- **Exercise details**
Below is a set of entries; copy all of them exactly.

- **Source data**
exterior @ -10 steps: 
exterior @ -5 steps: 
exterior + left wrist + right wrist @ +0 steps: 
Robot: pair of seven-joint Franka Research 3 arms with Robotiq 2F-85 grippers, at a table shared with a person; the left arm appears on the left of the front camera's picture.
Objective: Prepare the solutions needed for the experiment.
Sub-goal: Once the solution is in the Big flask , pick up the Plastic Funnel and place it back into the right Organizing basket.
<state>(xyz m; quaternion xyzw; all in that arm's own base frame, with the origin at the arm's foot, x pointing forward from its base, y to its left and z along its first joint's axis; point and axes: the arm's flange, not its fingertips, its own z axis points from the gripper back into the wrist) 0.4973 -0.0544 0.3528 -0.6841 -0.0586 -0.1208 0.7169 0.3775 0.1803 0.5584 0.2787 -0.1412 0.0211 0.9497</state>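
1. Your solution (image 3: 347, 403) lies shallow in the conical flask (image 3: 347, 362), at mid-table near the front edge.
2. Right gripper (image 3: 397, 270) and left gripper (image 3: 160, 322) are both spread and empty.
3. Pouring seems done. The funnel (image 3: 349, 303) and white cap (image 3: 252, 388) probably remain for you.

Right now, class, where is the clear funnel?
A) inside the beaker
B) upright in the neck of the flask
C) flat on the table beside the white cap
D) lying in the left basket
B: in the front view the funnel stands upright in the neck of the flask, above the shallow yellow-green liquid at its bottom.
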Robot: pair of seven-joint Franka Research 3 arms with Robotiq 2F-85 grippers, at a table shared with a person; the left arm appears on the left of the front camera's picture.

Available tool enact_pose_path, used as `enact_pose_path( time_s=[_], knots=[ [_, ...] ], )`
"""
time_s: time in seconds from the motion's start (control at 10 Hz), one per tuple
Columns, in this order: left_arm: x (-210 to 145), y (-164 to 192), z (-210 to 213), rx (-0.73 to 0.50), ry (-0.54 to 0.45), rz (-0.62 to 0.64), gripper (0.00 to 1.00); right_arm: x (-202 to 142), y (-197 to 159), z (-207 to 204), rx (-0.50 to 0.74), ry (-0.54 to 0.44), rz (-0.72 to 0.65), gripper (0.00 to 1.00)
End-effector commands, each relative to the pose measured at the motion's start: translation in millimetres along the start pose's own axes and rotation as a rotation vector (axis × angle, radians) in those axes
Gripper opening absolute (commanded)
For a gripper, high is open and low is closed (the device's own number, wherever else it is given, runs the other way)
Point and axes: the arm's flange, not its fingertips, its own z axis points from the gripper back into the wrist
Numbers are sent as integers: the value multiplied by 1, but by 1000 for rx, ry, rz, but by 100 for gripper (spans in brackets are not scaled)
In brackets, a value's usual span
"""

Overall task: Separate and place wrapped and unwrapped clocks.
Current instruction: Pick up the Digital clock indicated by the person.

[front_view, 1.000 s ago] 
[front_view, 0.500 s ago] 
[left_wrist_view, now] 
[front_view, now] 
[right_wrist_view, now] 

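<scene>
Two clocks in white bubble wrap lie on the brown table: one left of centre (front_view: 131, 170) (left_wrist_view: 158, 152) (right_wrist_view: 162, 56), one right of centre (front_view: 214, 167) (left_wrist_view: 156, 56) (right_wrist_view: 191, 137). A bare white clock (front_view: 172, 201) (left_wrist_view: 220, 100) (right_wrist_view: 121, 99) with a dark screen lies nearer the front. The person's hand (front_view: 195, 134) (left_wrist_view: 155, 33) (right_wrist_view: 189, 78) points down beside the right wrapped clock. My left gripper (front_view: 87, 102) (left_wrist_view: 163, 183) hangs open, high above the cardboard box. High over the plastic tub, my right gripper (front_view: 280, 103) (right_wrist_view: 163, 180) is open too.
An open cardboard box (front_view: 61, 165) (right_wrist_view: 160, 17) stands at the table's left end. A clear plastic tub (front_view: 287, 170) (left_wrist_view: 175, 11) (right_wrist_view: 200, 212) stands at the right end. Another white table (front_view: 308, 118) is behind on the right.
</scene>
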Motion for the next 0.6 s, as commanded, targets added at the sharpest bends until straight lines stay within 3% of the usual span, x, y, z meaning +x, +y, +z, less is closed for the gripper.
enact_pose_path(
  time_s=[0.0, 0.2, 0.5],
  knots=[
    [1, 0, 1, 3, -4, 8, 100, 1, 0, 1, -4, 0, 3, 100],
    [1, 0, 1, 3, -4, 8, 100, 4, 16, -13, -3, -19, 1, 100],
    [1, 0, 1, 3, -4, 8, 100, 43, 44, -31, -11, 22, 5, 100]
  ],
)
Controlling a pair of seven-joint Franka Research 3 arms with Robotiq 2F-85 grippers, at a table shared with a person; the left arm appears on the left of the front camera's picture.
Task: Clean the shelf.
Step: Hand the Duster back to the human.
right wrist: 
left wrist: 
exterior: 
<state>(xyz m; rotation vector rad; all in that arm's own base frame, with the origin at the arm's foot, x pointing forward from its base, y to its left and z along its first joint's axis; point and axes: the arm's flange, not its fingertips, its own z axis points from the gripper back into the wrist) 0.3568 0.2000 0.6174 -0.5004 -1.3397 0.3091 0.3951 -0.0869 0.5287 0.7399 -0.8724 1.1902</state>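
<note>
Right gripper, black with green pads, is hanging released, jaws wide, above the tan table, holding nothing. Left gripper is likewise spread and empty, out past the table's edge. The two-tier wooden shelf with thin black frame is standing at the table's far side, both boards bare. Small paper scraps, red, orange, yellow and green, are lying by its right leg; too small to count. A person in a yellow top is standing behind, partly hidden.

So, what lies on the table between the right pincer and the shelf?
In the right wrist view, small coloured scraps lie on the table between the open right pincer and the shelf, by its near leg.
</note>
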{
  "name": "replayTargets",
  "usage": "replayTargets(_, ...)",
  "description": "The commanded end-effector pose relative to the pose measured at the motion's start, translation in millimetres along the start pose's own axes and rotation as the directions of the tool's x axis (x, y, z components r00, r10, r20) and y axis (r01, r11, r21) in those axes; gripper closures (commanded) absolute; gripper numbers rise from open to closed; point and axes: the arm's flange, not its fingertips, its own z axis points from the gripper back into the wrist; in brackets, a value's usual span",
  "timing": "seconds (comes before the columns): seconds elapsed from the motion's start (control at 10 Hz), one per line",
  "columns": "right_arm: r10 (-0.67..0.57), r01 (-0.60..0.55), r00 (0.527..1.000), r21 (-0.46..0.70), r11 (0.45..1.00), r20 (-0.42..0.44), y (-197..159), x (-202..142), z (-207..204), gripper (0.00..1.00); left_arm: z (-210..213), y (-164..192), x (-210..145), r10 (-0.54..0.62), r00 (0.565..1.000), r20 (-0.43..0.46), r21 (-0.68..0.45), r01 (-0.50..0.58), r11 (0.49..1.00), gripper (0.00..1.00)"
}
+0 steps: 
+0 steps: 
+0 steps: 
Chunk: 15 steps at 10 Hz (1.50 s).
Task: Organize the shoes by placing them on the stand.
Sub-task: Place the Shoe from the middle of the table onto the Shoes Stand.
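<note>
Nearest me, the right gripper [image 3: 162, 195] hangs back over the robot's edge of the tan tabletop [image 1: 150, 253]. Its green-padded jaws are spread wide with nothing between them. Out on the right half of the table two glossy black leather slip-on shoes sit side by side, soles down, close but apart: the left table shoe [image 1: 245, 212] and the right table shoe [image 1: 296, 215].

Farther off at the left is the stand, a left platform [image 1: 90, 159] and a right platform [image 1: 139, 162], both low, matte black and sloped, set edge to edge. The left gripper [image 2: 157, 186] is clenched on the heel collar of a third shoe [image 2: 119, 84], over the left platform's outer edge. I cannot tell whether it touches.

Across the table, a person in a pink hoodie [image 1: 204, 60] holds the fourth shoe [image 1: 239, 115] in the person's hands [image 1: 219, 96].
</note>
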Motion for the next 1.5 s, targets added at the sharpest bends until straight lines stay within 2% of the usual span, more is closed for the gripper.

- **Exercise solution**
exterior @ -10 steps: 
exterior @ -5 steps: 
exterior + left wrist + right wrist @ +0 steps: 
Robot: pair of seven-joint Franka Research 3 arms with Robotiq 2F-85 grippers, at a table shared with a person; the left arm appears on the left of the front camera's picture.
Objective: Prepare the solutions needed for the experiment.
Sub-goal: Once the solution is in the Big flask , pick up the Plastic Funnel and place it back into the right Organizing basket.
<state>(xyz m; quaternion xyzw; all in that arm's own base frame, with the origin at the arm's foot, x pointing forward from its base, y to its left and z along its first joint's axis; point and axes: the arm's flange, not its fingertips, its own z axis points from the gripper back into the wrist) 0.4973 -0.0544 0.3528 -0.6841 -0.0586 -0.1208 0.7169 0.3775 0.1803 0.5584 0.2787 -0.1412 0.0211 0.9497</state>
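1. Your solution (image 3: 347, 403) lies shallow in the conical flask (image 3: 347, 362), at mid-table near the front edge.
2. Right gripper (image 3: 397, 270) and left gripper (image 3: 160, 322) are both spread and empty.
3. Pouring seems done. The funnel (image 3: 349, 303) and white cap (image 3: 252, 388) probably remain for you.

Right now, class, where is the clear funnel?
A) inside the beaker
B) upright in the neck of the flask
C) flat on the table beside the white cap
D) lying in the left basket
B: in the front view the funnel stands upright in the neck of the flask, above the shallow yellow-green liquid at its bottom.
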Robot: pair of seven-joint Franka Research 3 arms with Robotiq 2F-85 grippers, at a table shared with a person; the left arm appears on the left of the front camera's picture.

Available tool enact_pose_path, used as `enact_pose_path( time_s=[_], knots=[ [_, ...] ], )`
"""
time_s: time in seconds from the motion's start (control at 10 Hz), one per tuple
Columns, in this order: left_arm: x (-210 to 145), y (-164 to 192), z (-210 to 213), rx (-0.73 to 0.50), ry (-0.54 to 0.45), rz (-0.62 to 0.64), gripper (0.00 to 1.00); right_arm: x (-202 to 142), y (-197 to 159), z (-207 to 204), rx (-0.50 to 0.74), ry (-0.54 to 0.44), rz (-0.72 to 0.65), gripper (0.00 to 1.00)
End-effector commands, each relative to the pose measured at the motion's start: translation in millimetres along the start pose's own axes and rotation as a rotation vector (axis × angle, radians) in those axes
Gripper opening absolute (commanded)
For a gripper, high is open and low is closed (the device's own number, wherever else it is given, runs the other way)
Point and axes: the arm's flange, not its fingertips, its own z axis points from the gripper back into the wrist
Numbers are sent as integers: the value multiplied by 1, but by 1000 for rx, ry, rz, but by 100 for gripper (spans in brackets are not scaled)
In brackets, a value's usual span
"""

Overall task: Separate and place wrapped and unwrapped clocks.
Current instruction: Pick up the Digital clock indicated by the person.

[front_view, 1.000 s ago] 
[front_view, 0.500 s ago] 
[left_wrist_view, now] 
[front_view, now] 
[right_wrist_view, now] 

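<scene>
Two clocks in white bubble wrap lie on the brown table: one left of centre (front_view: 131, 170) (left_wrist_view: 158, 152) (right_wrist_view: 162, 56), one right of centre (front_view: 214, 167) (left_wrist_view: 156, 56) (right_wrist_view: 191, 137). A bare white clock (front_view: 172, 201) (left_wrist_view: 220, 100) (right_wrist_view: 121, 99) with a dark screen lies nearer the front. The person's hand (front_view: 195, 134) (left_wrist_view: 155, 33) (right_wrist_view: 189, 78) points down beside the right wrapped clock. My left gripper (front_view: 87, 102) (left_wrist_view: 163, 183) hangs open, high above the cardboard box. High over the plastic tub, my right gripper (front_view: 280, 103) (right_wrist_view: 163, 180) is open too.
An open cardboard box (front_view: 61, 165) (right_wrist_view: 160, 17) stands at the table's left end. A clear plastic tub (front_view: 287, 170) (left_wrist_view: 175, 11) (right_wrist_view: 200, 212) stands at the right end. Another white table (front_view: 308, 118) is behind on the right.
</scene>
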Motion for the next 0.6 s, as commanded, targets added at the sharpest bends until straight lines stay within 3% of the usual span, x, y, z meaning +x, +y, +z, less is closed for the gripper.
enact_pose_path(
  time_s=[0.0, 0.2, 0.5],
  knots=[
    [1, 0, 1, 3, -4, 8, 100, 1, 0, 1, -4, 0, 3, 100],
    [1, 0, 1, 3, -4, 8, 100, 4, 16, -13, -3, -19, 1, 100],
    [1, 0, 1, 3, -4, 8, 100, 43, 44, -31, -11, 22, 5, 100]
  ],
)
Controlling a pair of seven-joint Franka Research 3 arms with Robotiq 2F-85 grippers, at a table shared with a person; the left arm appears on the left of the front camera's picture.
Task: Clean the shelf.
Step: Hand the Duster back to the human.
right wrist: 
left wrist: 
exterior: 
<state>(xyz m; rotation vector rad; all in that arm's own base frame, with the origin at the arm's foot, x pointing forward from its base, y to its left and z along its first joint's axis; point and axes: the arm's flange, not its fingertips, its own z axis points from the gripper back into the wrist) 0.3568 0.2000 0.6174 -0.5004 -1.3397 0.3091 0.3951 -0.0869 0.5287 0.7399 -0.8724 1.1902</state>
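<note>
Right gripper, black with green pads, is hanging released, jaws wide, above the tan table, holding nothing. Left gripper is likewise spread and empty, out past the table's edge. The two-tier wooden shelf with thin black frame is standing at the table's far side, both boards bare. Small paper scraps, red, orange, yellow and green, are lying by its right leg; too small to count. A person in a yellow top is standing behind, partly hidden.

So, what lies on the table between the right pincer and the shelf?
In the right wrist view, small coloured scraps lie on the table between the open right pincer and the shelf, by its near leg.
</note>
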{
  "name": "replayTargets",
  "usage": "replayTargets(_, ...)",
  "description": "The commanded end-effector pose relative to the pose measured at the motion's start, translation in millimetres along the start pose's own axes and rotation as the directions of the tool's x axis (x, y, z components r00, r10, r20) and y axis (r01, r11, r21) in those axes; gripper closures (commanded) absolute; gripper numbers rise from open to closed; point and axes: the arm's flange, not its fingertips, its own z axis points from the gripper back into the wrist; in brackets, a value's usual span",
  "timing": "seconds (comes before the columns): seconds elapsed from the motion's start (control at 10 Hz), one per line",
  "columns": "right_arm: r10 (-0.67..0.57), r01 (-0.60..0.55), r00 (0.527..1.000), r21 (-0.46..0.70), r11 (0.45..1.00), r20 (-0.42..0.44), y (-197..159), x (-202..142), z (-207..204), gripper (0.00..1.00); left_arm: z (-210..213), y (-164..192), x (-210..145), r10 (-0.54..0.62), r00 (0.565..1.000), r20 (-0.43..0.46), r21 (-0.68..0.45), r01 (-0.50..0.58), r11 (0.49..1.00), gripper (0.00..1.00)"
}
+0 steps: 
+0 steps: 
+0 steps: 
Chunk: 15 steps at 10 Hz (1.50 s).
Task: Organize the shoes by placing them on the stand.
Sub-task: Place the Shoe from the middle of the table onto the Shoes Stand.
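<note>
Nearest me, the right gripper [image 3: 162, 195] hangs back over the robot's edge of the tan tabletop [image 1: 150, 253]. Its green-padded jaws are spread wide with nothing between them. Out on the right half of the table two glossy black leather slip-on shoes sit side by side, soles down, close but apart: the left table shoe [image 1: 245, 212] and the right table shoe [image 1: 296, 215].

Farther off at the left is the stand, a left platform [image 1: 90, 159] and a right platform [image 1: 139, 162], both low, matte black and sloped, set edge to edge. The left gripper [image 2: 157, 186] is clenched on the heel collar of a third shoe [image 2: 119, 84], over the left platform's outer edge. I cannot tell whether it touches.

Across the table, a person in a pink hoodie [image 1: 204, 60] holds the fourth shoe [image 1: 239, 115] in the person's hands [image 1: 219, 96].
</note>
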Motion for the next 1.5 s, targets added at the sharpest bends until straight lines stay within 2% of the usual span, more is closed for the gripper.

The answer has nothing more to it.